Les faits se sont produits dans cinq établissements différents dans le nord-ouest de Sydney, entre 2009 et 2025, selon la police. Hamish Tait, employé de garderie et âgé de 35 ans, fait face à plus de 320 chefs d’accusation pour des abus présumés sur 136 enfants sur une période de 16 ans, rapporte le média australien ABC.
Selon Luke Needham, commandant par intérim de la Police fédérale australienne (AFP), 22 victimes présumées n’ont pas encore été identifiées. L’homme fait également face à 81 chefs d’accusation de tournage d’une personne se livrant à un acte privé sans son consentement, expliquent nos confrères. Il est aussi accusé d’avoir utilisé un enfant de moins de 14 ans dans la production de matériel pédopornographique. En avril, il a été inculpé de 129 nouvelles infractions.
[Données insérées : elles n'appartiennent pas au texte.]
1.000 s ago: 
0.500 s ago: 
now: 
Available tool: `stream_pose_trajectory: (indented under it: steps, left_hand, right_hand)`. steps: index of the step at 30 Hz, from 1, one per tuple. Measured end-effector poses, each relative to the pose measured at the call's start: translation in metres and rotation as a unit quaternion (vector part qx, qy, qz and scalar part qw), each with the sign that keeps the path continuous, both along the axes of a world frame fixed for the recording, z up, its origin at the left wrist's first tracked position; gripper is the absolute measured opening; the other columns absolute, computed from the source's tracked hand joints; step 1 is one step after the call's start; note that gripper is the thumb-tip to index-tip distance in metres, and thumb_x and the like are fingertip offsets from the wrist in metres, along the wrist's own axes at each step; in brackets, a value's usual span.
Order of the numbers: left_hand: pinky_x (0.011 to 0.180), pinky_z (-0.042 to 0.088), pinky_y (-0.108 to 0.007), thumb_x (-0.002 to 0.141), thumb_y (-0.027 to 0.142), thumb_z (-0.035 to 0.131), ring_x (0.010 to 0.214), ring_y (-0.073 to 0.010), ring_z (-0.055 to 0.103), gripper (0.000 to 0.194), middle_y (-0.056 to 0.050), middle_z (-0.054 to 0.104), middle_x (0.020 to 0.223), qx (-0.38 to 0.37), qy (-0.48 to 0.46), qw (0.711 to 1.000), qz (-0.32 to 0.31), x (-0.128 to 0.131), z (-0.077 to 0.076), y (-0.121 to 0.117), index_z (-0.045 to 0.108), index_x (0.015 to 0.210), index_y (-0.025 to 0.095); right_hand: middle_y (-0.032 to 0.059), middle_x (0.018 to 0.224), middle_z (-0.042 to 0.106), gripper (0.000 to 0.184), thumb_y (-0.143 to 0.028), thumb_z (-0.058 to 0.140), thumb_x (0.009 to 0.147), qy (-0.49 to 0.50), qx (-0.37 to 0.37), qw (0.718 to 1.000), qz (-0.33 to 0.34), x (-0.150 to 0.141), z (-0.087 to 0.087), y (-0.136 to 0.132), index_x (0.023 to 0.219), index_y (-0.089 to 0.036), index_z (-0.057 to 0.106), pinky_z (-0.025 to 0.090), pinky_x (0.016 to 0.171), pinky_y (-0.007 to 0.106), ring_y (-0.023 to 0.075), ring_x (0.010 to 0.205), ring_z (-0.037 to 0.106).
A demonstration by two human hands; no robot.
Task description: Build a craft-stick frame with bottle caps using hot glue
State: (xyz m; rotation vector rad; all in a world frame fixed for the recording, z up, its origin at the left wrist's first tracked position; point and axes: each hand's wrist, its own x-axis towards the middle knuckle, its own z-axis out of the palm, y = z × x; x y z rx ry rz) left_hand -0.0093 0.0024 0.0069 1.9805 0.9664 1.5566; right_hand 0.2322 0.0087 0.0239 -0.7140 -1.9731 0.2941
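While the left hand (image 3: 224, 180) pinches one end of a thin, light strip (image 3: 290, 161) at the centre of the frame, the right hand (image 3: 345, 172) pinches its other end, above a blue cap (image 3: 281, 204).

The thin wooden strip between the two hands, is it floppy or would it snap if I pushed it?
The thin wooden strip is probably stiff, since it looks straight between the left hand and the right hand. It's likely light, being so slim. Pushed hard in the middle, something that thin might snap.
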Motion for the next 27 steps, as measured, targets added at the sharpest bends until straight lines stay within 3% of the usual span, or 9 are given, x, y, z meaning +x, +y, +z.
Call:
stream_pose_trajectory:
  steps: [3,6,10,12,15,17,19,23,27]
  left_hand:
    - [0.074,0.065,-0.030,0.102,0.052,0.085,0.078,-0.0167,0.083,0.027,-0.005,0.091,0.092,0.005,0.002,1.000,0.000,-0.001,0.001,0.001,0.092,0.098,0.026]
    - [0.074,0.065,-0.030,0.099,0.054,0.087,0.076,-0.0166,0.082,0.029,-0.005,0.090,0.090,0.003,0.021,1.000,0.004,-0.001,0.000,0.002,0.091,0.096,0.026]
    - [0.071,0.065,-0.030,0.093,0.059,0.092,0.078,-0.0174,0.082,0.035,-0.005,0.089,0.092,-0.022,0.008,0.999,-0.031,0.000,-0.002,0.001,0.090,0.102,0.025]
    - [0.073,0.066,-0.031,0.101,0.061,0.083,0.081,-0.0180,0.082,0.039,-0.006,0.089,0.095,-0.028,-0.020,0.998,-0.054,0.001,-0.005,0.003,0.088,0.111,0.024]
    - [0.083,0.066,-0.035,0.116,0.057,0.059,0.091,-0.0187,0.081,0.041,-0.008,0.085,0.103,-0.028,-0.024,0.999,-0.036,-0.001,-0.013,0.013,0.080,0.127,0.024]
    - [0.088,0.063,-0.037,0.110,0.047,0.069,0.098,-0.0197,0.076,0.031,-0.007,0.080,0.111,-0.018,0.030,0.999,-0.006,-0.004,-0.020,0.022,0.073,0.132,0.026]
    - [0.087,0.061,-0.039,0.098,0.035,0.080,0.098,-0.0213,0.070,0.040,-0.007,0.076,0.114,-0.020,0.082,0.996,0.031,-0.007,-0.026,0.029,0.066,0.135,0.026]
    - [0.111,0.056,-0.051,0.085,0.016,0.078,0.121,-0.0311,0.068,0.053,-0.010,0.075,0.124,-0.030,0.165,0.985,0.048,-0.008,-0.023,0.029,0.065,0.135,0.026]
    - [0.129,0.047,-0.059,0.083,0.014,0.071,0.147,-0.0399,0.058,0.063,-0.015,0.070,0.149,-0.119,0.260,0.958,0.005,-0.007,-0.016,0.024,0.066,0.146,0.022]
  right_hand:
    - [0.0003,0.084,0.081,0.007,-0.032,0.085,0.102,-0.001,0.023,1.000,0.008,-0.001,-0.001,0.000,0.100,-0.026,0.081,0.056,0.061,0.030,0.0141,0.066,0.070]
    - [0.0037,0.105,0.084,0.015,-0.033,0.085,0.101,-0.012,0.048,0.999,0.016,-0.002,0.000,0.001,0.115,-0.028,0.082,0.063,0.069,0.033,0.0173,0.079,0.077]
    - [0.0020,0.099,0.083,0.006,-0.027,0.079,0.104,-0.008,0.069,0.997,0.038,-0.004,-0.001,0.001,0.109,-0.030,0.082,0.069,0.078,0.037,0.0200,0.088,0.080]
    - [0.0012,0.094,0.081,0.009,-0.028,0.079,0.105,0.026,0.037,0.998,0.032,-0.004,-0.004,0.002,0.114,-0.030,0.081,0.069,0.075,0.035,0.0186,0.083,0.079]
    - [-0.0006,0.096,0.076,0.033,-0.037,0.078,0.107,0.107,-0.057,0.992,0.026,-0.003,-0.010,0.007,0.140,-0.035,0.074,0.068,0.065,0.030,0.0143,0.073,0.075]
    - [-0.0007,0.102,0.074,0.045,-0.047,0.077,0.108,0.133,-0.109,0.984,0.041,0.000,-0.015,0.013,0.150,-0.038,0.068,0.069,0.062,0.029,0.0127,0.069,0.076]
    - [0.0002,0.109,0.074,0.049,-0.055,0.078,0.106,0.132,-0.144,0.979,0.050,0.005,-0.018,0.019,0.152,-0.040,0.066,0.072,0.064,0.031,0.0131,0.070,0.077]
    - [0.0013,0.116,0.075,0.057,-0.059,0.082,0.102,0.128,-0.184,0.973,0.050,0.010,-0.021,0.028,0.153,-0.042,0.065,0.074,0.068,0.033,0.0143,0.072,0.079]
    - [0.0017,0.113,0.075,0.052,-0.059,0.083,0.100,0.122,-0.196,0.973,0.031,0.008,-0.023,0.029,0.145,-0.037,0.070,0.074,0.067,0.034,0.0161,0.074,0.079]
Le commandant de la police fédérale australienne (AFP) a également déclaré qu’il ne disposait d’aucune preuve d’agression sexuelle.
Les fichiers partagés à l’étranger
Selon nos confrères, les enquêteurs ont affirmé avoir établi un lien entre Hamish Tait et une activité en ligne impliquant un utilisateur ayant téléchargé des fichiers représentant des abus sur enfants en juin 2025. Un mois plus tard, l’animateur a été placé en détention provisoire.
Jusqu’à aujourd’hui, la Police fédérale australienne (AFP) avait ordonné une ordonnance de protection permettant de ne pas révéler le nom de l’accusé. Selon les informations d’ABC, cela permettait de “protéger l’intégrité de l’enquête afin de mener à bien l’identification des victimes”. “Nous avons des preuves qu’il a partagé ces documents à l’étranger à trois reprises”, a également ajouté le chef de la police. Une enquête est en cours afin de déterminer avec qui ces documents auraient pu être partagés.